• TASK GOAL: Report every line of the records below that contains the word "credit".

• RECORDED INFORMATION:

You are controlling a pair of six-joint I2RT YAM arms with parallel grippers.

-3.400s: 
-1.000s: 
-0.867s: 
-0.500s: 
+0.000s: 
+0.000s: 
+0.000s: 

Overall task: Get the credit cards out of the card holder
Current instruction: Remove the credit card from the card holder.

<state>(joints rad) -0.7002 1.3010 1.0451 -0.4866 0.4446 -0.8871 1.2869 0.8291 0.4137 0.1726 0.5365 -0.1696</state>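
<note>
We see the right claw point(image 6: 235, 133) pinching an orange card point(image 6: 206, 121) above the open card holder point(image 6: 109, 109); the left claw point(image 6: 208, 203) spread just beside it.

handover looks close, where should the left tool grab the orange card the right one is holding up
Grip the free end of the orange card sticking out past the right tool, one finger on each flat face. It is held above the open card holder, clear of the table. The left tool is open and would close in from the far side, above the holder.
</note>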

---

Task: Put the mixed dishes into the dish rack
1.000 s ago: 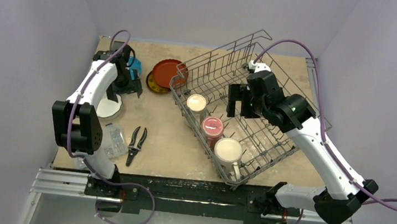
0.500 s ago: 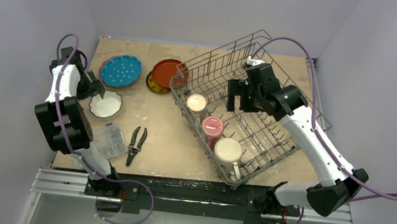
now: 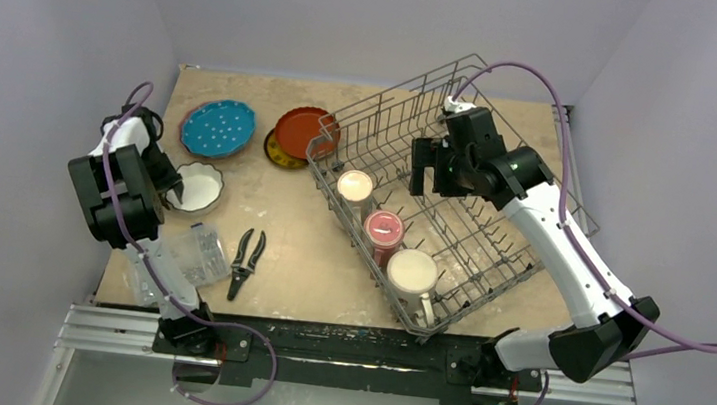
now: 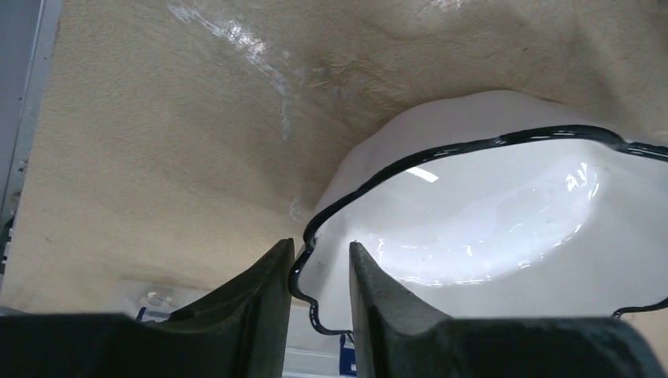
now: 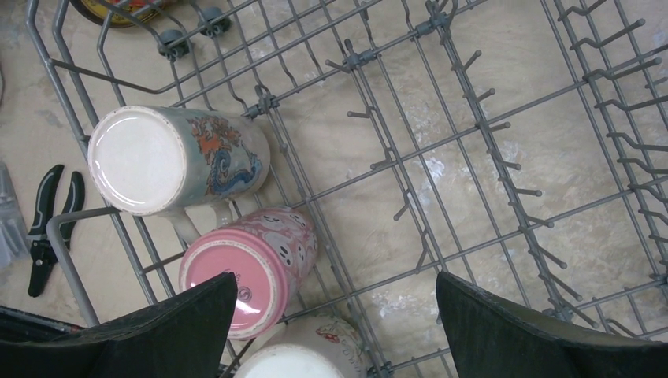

• ANSWER TO THIS TASK:
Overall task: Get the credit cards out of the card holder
Current instruction: Remove the credit card from the card holder.

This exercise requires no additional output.